Nitrogen pada umumnya terdapat dalam senyawa organik seperti protein, urea dan asam nukleat atau yang sudah dikenal dengan senyawa anorganik (nitrit, ammonia dan nitrat). Daur nitrogen merupakan proses transfer nitrogen

dari atmosfir ke dalam tanah. Disamping air hujan, masuknya nitrogen ke dalam tanah juga dapat melalui proses fiksasi nitrogen. Nitrat (NO3-) yang diperoleh dari hasil fiksasi biologis akan digunakan oleh produsen atau tumbuhan yang nanti diubah menjadi molekul protein. Selanjutnya jika hewan atau tumbuhan mati, maka makhluk pengurai akan merombaknya menjadi (NH3) atau yang dikenal dengan gas amoniak dan garam ammonium yang larut dalam air (NH4). Proses ini dinamakan dengan proses amonifikasi.

Plankton dan makrobenthos adalah organisme yang ditemui hidup di perairan. Plankton mempunyai gerak sedikit dan sangat mudah terbawa arus. Sedangkan makrobenthos hidup di dasar/substrat perairan, yang sering dijadikan indikator biologi terhadap pencemaran perairan. Menurut Nontji (2005), keragaman fitoplankton dan makrobenthos merupakan jumlah individu per spesies dan merupakan ciri khas struktur komunitas spesies tersebut yang berkaitan erat dengan kualitas lingkungan perairan.

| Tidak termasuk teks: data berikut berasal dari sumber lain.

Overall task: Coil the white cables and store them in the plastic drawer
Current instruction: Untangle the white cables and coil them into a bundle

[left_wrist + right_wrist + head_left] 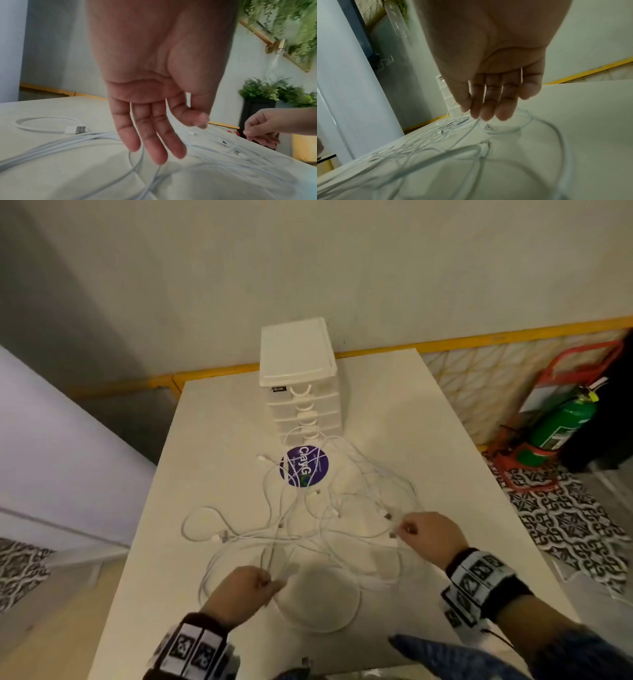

2.5.2. Proses Perombakan (Asimilasi) Bahan Pencemar

Dalam fase pencemaran badan air, dapat terlihat bahwa pada fase dekomposisi dimulai proses perombakan. Dalam proses perombakan bahan pencemaran baik organik maupun anorganik akan diproses dengan menggunakan oksigen terlarut dalam air. Adapun proses perombakan yang terjadi sangat tergantung pada tersedianya oksigen, jenis organisme maupun bahan-bahan organik yang ada dengan bantuan organisme pembusuk aerobik. Sedangkan proses perombakan tanpa menggunakan oksigen (anaerobik) dibutuhkan bakteri perombak yaitu Methane producing bacteria. Antara pembusukan aerobik dan anaerobik sebenarnya tidak dapat dibedakan pentahapannya, namun keduanya saling mengisi karena adanya keberlanjutan reaksi dalam menyelesaikan keseluruhan mata rantai dalam proses perombakan (Wardhana 1995).